--- DATA RECORDS ---

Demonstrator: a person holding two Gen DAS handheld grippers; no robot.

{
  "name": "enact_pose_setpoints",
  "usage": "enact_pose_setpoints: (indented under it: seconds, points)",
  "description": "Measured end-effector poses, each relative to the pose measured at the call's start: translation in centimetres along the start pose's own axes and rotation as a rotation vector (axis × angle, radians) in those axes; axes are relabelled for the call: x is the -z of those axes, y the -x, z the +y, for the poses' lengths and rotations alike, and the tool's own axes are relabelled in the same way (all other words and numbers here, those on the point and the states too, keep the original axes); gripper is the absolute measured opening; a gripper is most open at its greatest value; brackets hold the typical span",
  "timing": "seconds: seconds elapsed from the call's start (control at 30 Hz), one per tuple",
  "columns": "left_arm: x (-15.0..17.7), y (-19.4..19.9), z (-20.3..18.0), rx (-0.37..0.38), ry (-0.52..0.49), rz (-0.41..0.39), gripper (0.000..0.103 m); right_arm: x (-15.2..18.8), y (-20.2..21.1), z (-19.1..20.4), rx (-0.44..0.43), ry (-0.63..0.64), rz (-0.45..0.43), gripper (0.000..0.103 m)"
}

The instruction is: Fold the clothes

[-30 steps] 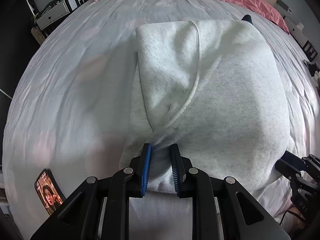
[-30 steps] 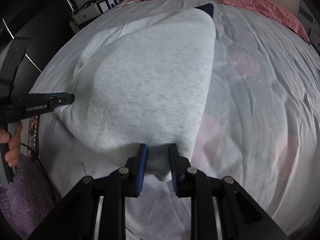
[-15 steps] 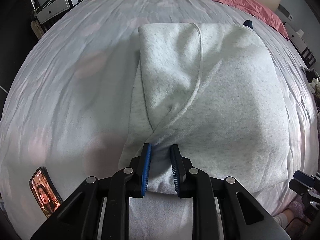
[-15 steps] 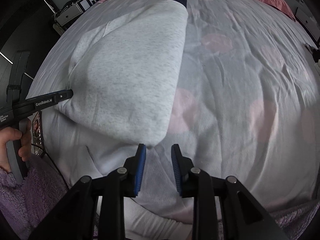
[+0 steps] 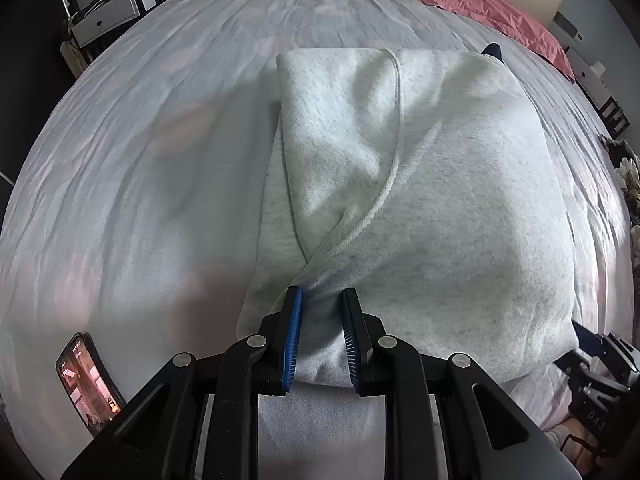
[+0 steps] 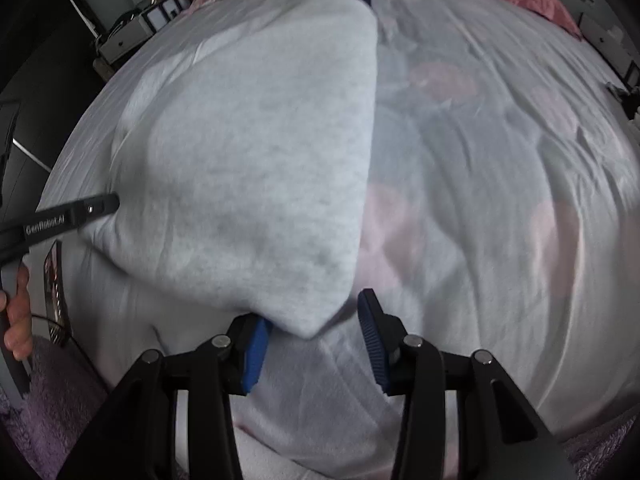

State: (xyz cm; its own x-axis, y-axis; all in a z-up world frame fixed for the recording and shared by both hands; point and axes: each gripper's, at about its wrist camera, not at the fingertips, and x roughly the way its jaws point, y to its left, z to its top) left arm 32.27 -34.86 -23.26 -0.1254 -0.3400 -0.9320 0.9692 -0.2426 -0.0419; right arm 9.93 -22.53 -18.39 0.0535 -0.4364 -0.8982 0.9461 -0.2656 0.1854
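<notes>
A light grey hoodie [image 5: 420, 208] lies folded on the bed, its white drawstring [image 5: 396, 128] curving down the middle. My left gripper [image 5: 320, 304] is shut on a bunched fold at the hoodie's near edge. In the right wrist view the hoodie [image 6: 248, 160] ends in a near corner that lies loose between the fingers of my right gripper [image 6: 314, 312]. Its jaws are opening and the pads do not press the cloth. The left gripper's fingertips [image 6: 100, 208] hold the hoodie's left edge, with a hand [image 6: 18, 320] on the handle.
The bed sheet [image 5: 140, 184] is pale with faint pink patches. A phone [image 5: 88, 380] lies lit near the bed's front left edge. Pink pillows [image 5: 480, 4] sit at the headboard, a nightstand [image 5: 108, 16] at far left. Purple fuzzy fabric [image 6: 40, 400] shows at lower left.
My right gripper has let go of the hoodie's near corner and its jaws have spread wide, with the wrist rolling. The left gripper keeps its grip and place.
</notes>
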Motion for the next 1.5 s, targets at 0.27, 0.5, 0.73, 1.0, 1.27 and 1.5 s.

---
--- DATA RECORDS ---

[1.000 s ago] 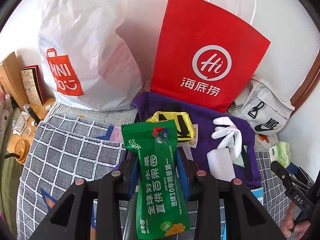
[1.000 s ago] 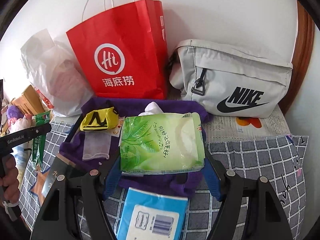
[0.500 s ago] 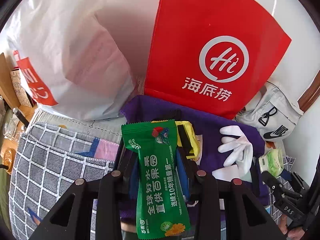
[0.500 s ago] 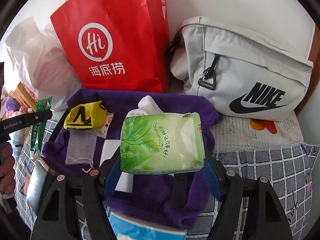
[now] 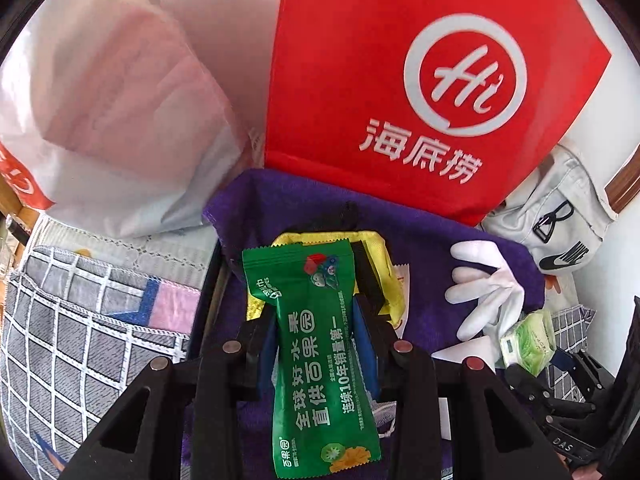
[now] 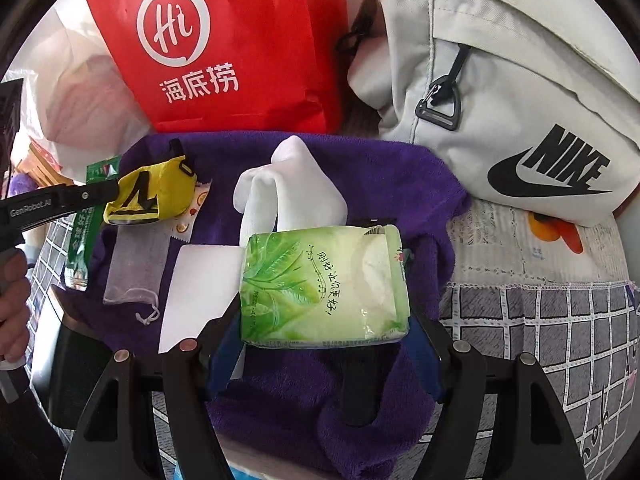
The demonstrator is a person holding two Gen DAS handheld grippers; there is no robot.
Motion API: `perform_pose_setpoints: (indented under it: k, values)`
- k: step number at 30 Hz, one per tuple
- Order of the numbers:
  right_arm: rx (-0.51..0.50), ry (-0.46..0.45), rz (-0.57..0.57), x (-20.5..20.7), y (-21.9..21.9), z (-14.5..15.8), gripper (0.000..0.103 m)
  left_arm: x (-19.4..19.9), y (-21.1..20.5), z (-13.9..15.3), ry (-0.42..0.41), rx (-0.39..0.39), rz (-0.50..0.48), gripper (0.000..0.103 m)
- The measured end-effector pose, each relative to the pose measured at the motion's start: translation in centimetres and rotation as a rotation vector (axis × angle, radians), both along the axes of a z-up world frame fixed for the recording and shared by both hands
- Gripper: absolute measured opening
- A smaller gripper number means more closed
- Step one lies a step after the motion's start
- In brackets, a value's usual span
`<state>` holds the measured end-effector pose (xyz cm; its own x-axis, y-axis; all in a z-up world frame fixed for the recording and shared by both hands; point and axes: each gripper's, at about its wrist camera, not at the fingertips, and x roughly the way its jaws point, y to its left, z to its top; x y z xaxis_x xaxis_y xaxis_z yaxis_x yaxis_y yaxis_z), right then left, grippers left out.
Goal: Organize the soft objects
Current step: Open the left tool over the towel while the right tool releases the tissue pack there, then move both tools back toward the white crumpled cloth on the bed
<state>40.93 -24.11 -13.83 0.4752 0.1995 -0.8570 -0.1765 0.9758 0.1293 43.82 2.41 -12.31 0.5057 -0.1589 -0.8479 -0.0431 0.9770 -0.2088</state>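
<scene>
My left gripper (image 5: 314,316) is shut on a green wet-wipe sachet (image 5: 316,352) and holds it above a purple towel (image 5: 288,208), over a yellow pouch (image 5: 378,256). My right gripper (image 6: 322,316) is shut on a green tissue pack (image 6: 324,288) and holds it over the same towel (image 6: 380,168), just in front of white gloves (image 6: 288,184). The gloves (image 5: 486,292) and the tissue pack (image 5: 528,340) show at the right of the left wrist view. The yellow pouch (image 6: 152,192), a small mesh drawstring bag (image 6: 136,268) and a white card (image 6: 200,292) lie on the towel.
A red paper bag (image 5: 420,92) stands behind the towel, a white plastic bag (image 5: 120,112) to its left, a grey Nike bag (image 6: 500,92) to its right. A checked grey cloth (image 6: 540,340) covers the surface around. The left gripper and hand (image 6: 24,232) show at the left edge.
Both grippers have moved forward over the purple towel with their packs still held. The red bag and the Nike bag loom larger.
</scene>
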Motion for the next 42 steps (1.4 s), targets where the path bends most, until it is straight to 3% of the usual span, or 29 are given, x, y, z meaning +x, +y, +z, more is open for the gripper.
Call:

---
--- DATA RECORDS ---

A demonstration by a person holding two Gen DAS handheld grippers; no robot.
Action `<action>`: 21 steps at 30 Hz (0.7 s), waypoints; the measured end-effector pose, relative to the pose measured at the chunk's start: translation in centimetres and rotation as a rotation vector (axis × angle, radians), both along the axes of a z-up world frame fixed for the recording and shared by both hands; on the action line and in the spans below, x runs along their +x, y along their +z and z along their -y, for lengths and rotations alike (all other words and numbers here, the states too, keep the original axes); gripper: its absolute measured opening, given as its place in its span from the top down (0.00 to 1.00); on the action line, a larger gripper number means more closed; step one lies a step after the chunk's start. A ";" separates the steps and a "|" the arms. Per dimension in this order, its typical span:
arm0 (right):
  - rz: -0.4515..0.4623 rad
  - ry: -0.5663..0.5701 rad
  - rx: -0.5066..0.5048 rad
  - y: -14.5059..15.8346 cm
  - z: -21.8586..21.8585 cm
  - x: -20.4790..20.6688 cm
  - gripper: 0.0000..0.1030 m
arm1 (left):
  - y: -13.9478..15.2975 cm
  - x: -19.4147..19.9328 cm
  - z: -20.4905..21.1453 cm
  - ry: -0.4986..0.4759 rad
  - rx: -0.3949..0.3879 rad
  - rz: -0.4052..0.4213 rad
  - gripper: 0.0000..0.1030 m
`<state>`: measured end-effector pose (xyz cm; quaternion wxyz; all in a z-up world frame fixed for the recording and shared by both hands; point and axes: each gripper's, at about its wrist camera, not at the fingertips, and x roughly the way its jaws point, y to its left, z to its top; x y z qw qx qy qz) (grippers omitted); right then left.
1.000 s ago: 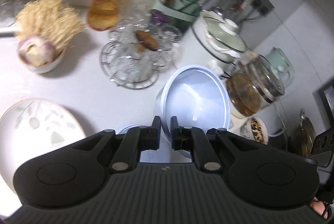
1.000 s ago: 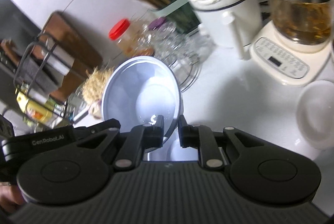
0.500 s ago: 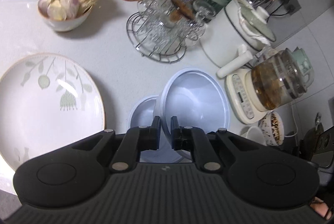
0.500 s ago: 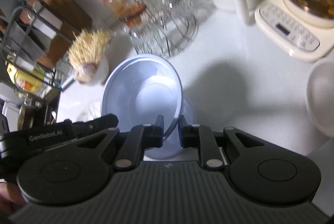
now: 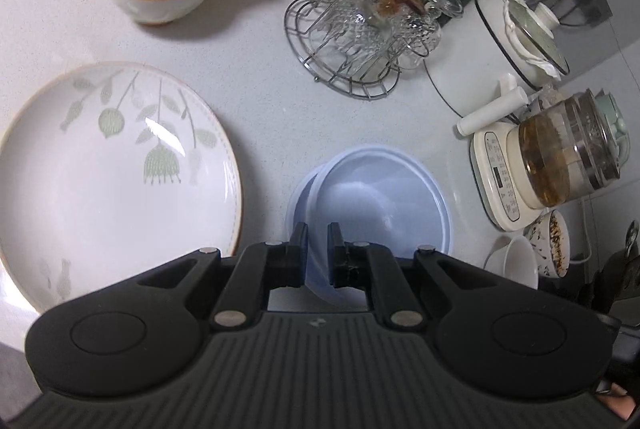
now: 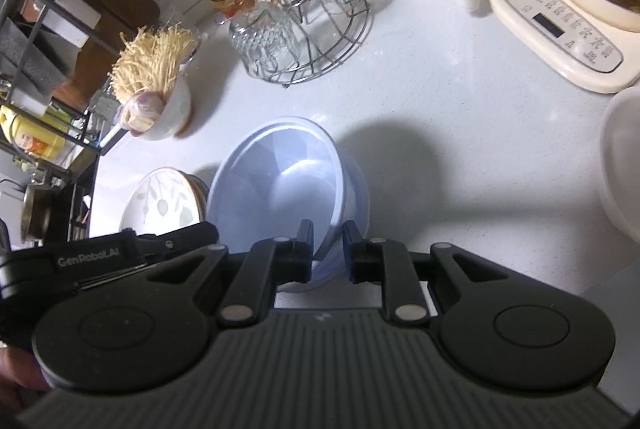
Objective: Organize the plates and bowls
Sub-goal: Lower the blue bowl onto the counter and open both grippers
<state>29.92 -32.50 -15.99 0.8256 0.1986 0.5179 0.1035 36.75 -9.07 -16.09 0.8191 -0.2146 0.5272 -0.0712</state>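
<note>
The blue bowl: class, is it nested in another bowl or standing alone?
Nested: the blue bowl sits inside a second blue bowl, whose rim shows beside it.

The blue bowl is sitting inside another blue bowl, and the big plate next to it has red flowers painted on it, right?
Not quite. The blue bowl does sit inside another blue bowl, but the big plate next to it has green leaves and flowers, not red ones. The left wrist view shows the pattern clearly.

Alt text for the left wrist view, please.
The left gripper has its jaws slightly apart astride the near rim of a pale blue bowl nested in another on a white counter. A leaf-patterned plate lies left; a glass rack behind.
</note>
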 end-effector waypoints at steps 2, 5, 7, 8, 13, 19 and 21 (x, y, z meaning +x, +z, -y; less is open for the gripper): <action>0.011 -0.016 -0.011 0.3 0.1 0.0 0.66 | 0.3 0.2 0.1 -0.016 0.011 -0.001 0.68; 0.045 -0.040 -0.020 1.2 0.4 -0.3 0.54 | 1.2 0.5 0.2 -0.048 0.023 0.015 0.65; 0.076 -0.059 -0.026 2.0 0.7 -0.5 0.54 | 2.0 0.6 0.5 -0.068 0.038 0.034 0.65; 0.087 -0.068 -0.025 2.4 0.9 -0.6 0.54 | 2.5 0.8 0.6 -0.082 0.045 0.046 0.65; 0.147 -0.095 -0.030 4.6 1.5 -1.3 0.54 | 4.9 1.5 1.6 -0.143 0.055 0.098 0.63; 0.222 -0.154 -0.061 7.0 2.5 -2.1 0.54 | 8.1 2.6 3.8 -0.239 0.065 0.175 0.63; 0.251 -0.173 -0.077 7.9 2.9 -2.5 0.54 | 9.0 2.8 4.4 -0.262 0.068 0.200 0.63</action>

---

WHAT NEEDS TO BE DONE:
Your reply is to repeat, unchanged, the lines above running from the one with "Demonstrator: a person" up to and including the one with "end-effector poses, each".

EXERCISE RESPONSE:
Demonstrator: a person holding two Gen DAS handheld grippers; no robot.

{
  "name": "enact_pose_setpoints",
  "usage": "enact_pose_setpoints: (indented under it: seconds, points)",
  "description": "Measured end-effector poses, each relative to the pose measured at the call's start: translation in centimetres along the start pose's own axes and rotation as a rotation vector (axis × angle, radians) in those axes; axes are relabelled for the call: x is the -z of those axes, y the -x, z the +y, for the poses' lengths and rotations alike, and the tool's own axes are relabelled in the same way (all other words and numbers here, those on the point and the states too, keep the original axes); gripper is the absolute measured opening; a gripper is most open at its greatest value; brackets hold the typical span",

No other output belongs with this exercise.